The clock ran out on the time limit for full passage of the ERA. Phyllis threw a party, but it was one of those parties with lame music and light beer. Most people went home by 9 p.m., claiming they had to pay the sitter double if they stayed longer.


Legal scholars argued that the time limit for passage of the ERA could be reversed. And, to reinforce their misogyny, five states—Nebraska, Tennessee, Idaho, Kentucky and South Dakota—rescinded their prior ratification of the ERA.


Phyllis Schlafly died. Now THAT was a party!


Nevada ratified the ERA, although there is a high likelihood voters thought it had something to do with brothels. Illinois followed suit soon after (the ratification, not the brothels). Virginia was all set to join them, but a cowardly state senator found that his penis objected, so he hopped on a plane and missed breaking a tie.

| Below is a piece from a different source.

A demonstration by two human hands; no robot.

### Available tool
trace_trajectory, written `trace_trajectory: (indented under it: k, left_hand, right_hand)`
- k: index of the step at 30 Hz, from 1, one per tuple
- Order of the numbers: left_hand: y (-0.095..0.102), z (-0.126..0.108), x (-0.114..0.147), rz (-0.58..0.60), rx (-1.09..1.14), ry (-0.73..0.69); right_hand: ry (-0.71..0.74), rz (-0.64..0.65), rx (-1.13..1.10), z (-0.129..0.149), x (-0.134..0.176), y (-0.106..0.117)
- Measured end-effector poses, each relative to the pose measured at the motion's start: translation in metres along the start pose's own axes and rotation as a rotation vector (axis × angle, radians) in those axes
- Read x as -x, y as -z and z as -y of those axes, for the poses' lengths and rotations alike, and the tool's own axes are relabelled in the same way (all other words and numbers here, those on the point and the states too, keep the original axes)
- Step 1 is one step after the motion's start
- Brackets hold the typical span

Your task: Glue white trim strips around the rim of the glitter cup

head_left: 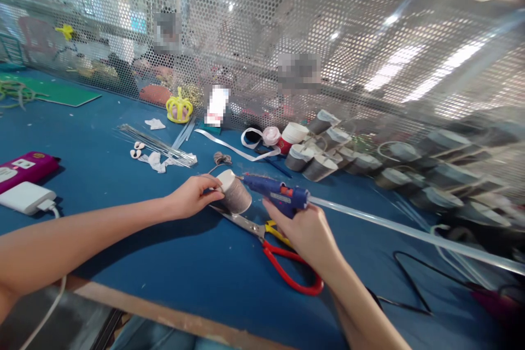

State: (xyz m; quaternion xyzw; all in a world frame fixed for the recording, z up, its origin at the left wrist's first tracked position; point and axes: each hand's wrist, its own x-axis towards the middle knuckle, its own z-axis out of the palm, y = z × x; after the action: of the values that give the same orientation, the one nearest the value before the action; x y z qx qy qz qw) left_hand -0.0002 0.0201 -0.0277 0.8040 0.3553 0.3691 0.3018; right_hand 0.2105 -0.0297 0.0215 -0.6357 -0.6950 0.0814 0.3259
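My left hand pinches the rim of a small cup with a white end and a side wrapped in greyish cord. The cup is tilted, white end up, above the table. In my right hand is a blue hot glue gun, its nozzle at the edge of the cup's white end. A long clear glue stick runs out of the back of the gun. Underneath lie scissors with red and yellow handles, their blades partly hidden by the cup. Just behind the cup rests a small bundle of grey cord.
Many grey-wrapped cups are piled at the right. A perforated metal screen borders the blue table at the back. Metal wires, white ribbon, a yellow crown-shaped piece and a white power bank lie around.
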Motion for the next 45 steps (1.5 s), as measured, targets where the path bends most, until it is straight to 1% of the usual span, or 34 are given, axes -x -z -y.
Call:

Reflecting back on the past four years of a government attempting to shut down reproductive rights, a “president” who regularly demeaned powerful women on his Twitter account, and a pandemic which has left more women than men jobless because of childcare and home-schooling issues, this author followed in the footsteps of Dolley Madison and drank heavily… in between working hard to elect pro-feminist leaders.


Jill Biden smiled and women everywhere forgot their lack of rights and lack of pockets for a moment. But then Marjorie Taylor Greene opened her mouth and third wave feminists shaved their heads, got another tattoo, and vowed to get equal rights once and for all.